This paper introduces DGN-AM: Deep Generator Network for Activation Maximization.

Training process

The training process involves 4 convolutional networks:

  1. \(E\), a fixed encoder network (the network being visualized)
  2. \(G\), a generator network that should be able to recover the original image from the output of \(E\)
  3. \(C\), a fixed “comparator” network
  4. \(D\), a discriminator

\(G\) is trained to invert a feature representation extracted by \(E\), and has to satisfy 3 objectives:

  1. For a feature vector \(y = E(x)\), the sythesized image \(G(y)\) has to be close to the original image \(x\)
  2. The features of the sythesized image \(C(G(y))\) have to be close to those of the real image \(C(x)\)
  3. \(D\) should be unable to distinguish \(G(y)\) from real images (like a GAN)
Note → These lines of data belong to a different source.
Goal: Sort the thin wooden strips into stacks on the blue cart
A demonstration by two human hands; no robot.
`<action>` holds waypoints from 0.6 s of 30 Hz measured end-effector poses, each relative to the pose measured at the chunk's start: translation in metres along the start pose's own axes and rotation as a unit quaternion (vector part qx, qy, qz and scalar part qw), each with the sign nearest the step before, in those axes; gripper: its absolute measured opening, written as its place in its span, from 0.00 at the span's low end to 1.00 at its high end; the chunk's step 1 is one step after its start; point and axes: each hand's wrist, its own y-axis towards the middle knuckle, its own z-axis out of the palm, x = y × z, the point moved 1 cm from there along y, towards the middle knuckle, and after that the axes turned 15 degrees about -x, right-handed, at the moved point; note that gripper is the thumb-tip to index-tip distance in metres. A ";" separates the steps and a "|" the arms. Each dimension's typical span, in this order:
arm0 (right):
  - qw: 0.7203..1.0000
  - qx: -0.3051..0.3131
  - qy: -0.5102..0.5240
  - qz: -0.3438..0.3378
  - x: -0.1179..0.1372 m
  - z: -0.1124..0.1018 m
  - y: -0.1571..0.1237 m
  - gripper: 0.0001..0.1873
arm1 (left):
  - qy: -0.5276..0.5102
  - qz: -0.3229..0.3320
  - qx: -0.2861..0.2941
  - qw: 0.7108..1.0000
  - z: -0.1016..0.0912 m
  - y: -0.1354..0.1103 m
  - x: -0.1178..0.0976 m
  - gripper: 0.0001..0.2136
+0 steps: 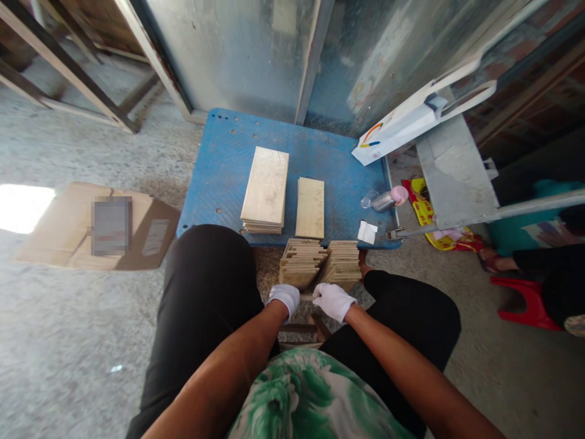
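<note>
Sitting low, the person keeps both white-gloved hands together between the knees, at the near edge of two stacks of thin wooden slats on the floor. Left hand (284, 298) rests against the near end of the left slat stack (300, 263), fingers curled; whether its grip is closed on a slat cannot be told from this angle. Right hand (333, 300) sits just beside it, touching the near end of the right slat stack (342, 262); its grip is likewise unclear, fingers bent downward. The two stacks lean toward each other, touching, just near of the blue pallet (219, 177).

On the pallet: a taller pile of pale boards (265, 189) to the left, a single thinner board pile (310, 207) just right of it, the two apart. Farther right, a clear bottle with a pink cap (384, 199) lies on its side; a small white paper scrap (367, 232) lies near the pallet's near right corner.

Flattened cardboard (68, 228) lies on the concrete floor, well left. Red stool (525, 302) at far right beside another person's foot (496, 262).
</note>
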 end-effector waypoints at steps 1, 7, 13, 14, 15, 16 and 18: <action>1.000 -0.004 0.009 0.000 0.000 -0.001 0.001 0.11 | 0.003 0.002 0.003 1.000 -0.001 0.001 0.000 0.21; 0.996 -0.043 0.075 0.018 -0.008 -0.012 0.007 0.22 | 0.001 0.015 0.016 1.000 -0.016 -0.001 0.007 0.22; 0.995 -0.039 0.087 0.035 -0.013 -0.011 0.006 0.23 | 0.000 0.009 0.005 1.000 -0.032 -0.011 0.009 0.19; 0.995 -0.036 0.088 0.034 -0.014 -0.011 0.006 0.23 | 0.000 0.010 0.000 1.000 -0.035 -0.013 0.008 0.19; 0.995 -0.032 0.089 0.032 -0.014 -0.011 0.006 0.24 | 0.000 0.011 -0.006 1.000 -0.039 -0.015 0.006 0.18; 0.995 -0.029 0.092 0.031 -0.015 -0.011 0.005 0.25 | -0.001 0.013 -0.013 1.000 -0.044 -0.017 0.004 0.18; 0.993 -0.026 0.105 0.038 -0.017 -0.013 0.006 0.27 | -0.005 0.021 -0.032 0.999 -0.055 -0.022 0.002 0.17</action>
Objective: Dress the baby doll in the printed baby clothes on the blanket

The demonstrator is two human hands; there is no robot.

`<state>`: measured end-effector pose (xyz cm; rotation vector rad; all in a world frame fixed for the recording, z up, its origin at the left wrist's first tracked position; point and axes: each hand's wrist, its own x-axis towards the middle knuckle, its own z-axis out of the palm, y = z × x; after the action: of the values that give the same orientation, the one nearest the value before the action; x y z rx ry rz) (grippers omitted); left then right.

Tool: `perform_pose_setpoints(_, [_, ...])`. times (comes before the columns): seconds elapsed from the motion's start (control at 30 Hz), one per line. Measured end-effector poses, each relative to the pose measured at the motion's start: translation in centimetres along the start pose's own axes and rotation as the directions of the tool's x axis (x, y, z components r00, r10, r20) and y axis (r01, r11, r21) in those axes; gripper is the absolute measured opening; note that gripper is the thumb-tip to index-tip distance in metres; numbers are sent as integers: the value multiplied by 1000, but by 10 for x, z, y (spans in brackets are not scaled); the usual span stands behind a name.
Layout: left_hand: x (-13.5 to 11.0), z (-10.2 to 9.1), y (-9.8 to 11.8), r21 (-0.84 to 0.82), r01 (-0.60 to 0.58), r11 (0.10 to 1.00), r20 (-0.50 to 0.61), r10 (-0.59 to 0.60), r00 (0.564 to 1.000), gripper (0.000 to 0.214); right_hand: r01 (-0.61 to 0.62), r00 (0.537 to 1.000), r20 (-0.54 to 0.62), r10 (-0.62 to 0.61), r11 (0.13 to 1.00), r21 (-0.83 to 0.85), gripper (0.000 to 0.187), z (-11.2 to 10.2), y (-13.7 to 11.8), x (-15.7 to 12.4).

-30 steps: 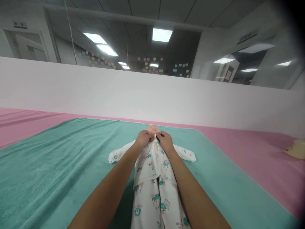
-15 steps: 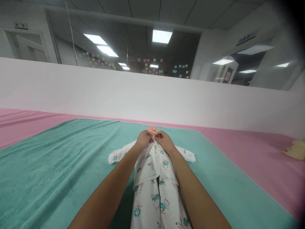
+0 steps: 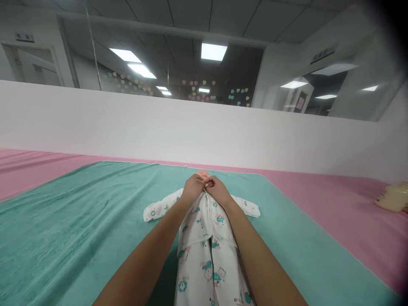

Architectures of the networks:

  • \(E\) is CaffeNet (pretty much AlexNet) truncated at a certain layer
  • \(C\) is CaffeNet up to layer pool5 (the last pooling layer before the first FC)
  • \(D\) is a convolutional network with 5 conv + 2 FC
  • \(G\) is an “upconvolutional” architecture with 9 upconv + 3 FC

Choice of layer for representation

The best layer was determined empirically to be fc6.


Comparison with previous work


Applications

  • Generate images that maximally activate a class neuron
  • Generate images that maximally activate a hidden neuron
  • Watch how features evolve during training
  • “Produce creative, original art by synthesizing images that activate two neurons at the same time.” (See images in section S8.)